J'avoue me sentir légèrement déconcerté. Ca me plaît, dans l'ensemble. Bonne ambiance, bon style. Faudra que je relise ça.
J'aime beaucoup.
Merci bien pour ces commentaires appréciateurs.
Quel rapport entre un clavier, et le fait qu'un mot soit autochtone?
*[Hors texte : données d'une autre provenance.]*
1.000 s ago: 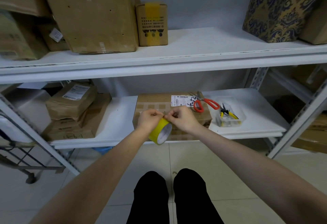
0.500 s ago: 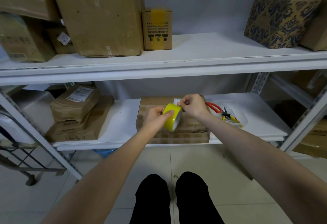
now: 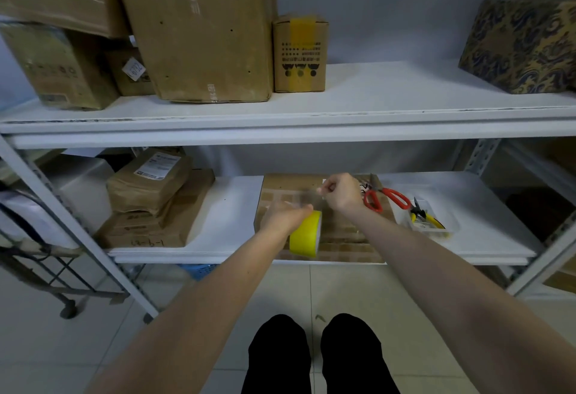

Et puis étant donné que ce n'est pas précisé d'où, ça veut pas dire grand chose qu'un mot soit autochtone...
Pour la référence, c'est juste le titre d'une chanson (medicine wheel) qui m'a fait penser à un truc pareil, mais sans aucun rapport avec la chanson elle même.
Au niveau des descriptions, j'avais un peu la flemme de décrire tout ça, j'espérais un peu que le style du texte donne l'ambiance générale. Mais en gros je verrai ça comme une base créée pas mal de temps auparavant par un pays plutot avancé dans un endroit étrange, glacial et paumé, et donc maintenant plus ou moins abandonné par ce pays (en réfléchissant, je viens de me rendre comtpe que ça vient sûrement de la planète glacée dans d'endymion, de dan simmons).
commentaire édité par Islington le 2007-9-23 20:7:7
Plus je relis ce texte et plus je le trouve bien, mises à prt les fauts de frappz.